<a name="3.0.5"></a>
## [3.0.5](https://github.com/kolkov/angular-editor/compare/v3.0.4...v3.0.5) (2026-01-30)

### Bug Fixes
* **custom-class:** Preserve HTML structure in multiline selections ([#594](https://github.com/kolkov/angular-editor/issues/594)) ([#595](https://github.com/kolkov/angular-editor/pull/595))
  - Fixed `createCustomClass()` stripping HTML when applying custom classes to multiline content
  - Added `mode` option to `CustomClass`: `'inline'`, `'block'`, `'auto'` (default)
  - Smart detection: inline mode for single blocks, block mode for multiple paragraphs
  - Block mode applies class to each block element (P, DIV, H1-H6, LI, etc.)
  - Uses DOM Range API with `extractContents()` + `insertNode()` instead of `sel.toString()`

### Features
* **config:** Add `textDirection` option for RTL/LTR support ([#520](https://github.com/kolkov/angular-editor/issues/520)) ([#592](https://github.com/kolkov/angular-editor/pull/592))
  - New config property: `textDirection?: 'ltr' | 'rtl' | 'auto'`
  - Binds to HTML `dir` attribute on editor element
  - Thanks to @jamesey2001 for the contribution

---

<a name="3.0.4"></a>
## [3.0.4](https://github.com/kolkov/angular-editor/compare/v3.0.3...v3.0.4) (2025-12-18) - Security Hotfix

### Security
* **CRITICAL:** Fixed XSS vulnerability in `toggleEditorMode()` method ([#580](https://github.com/kolkov/angular-editor/issues/580)) ([#587](https://github.com/kolkov/angular-editor/pull/587))
  - XSS could execute when switching from HTML source mode back to WYSIWYG
  - User-entered HTML was set via innerHTML without sanitization
  - Sanitization now properly applied in both code paths
  - Thanks to @MarioTesoro for finding the root cause and submitting the fix

### Note
v3.0.3 fix was incomplete - it only covered `refreshView()` but not `toggleEditorMode()`. This release provides complete XSS protection.

### Upgrade Recommendation
**IMMEDIATE UPGRADE RECOMMENDED** for all users.
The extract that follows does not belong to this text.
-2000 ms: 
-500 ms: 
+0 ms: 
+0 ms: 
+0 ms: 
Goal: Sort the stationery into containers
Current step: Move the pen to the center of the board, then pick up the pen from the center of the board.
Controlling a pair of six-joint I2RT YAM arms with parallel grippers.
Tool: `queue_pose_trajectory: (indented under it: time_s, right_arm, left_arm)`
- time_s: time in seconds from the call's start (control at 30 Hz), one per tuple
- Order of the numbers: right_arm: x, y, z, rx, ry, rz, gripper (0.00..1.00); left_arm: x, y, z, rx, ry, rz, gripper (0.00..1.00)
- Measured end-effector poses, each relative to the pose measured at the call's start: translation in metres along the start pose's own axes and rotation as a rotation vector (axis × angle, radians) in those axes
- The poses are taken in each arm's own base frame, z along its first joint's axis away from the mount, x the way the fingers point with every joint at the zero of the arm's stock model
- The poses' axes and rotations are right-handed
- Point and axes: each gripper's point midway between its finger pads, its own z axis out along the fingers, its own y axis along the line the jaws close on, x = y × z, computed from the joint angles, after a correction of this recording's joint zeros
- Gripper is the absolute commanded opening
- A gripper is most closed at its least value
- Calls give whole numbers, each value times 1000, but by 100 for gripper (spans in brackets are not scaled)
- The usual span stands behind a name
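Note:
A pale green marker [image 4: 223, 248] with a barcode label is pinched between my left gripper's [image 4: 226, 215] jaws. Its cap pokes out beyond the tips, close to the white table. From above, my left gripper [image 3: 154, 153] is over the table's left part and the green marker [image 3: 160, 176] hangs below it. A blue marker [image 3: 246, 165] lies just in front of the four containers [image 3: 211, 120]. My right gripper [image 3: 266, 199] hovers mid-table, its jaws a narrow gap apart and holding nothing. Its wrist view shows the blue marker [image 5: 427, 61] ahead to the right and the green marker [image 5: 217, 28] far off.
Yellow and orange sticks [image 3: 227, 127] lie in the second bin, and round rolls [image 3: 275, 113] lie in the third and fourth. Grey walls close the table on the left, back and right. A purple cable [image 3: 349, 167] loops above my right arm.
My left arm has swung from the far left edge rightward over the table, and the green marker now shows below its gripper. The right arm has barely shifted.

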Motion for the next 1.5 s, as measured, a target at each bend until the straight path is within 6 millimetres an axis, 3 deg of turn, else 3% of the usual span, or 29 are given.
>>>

This release completes the security fix started in v3.0.3.

---

<a name="3.0.3"></a>
## [3.0.3](https://github.com/kolkov/angular-editor/compare/v3.0.2...v3.0.3) (2025-01-22) - Security Hotfix

### Security
* **CRITICAL:** Fixed XSS vulnerability in `refreshView()` method ([#580](https://github.com/kolkov/angular-editor/issues/580)) ([774a97d](https://github.com/kolkov/angular-editor/commit/774a97d))
  - XSS could bypass sanitizer when setting editor value via ngModel/formControl
  - Sanitization now properly applied to all innerHTML assignments
  - Thanks to @MarioTesoro for responsible disclosure with PoC

### Bug Fixes
* **links:** Preserve relative URLs when editing existing links ([#359](https://github.com/kolkov/angular-editor/issues/359)) ([c691d30](https://github.com/kolkov/angular-editor/commit/c691d30))
  - Use `getAttribute('href')` instead of `.href` property
  - Prevents adding hostname to relative paths
* **debug:** Remove debug `console.log` statement from focus() method ([#324](https://github.com/kolkov/angular-editor/issues/324)) ([c691d30](https://github.com/kolkov/angular-editor/commit/c691d30))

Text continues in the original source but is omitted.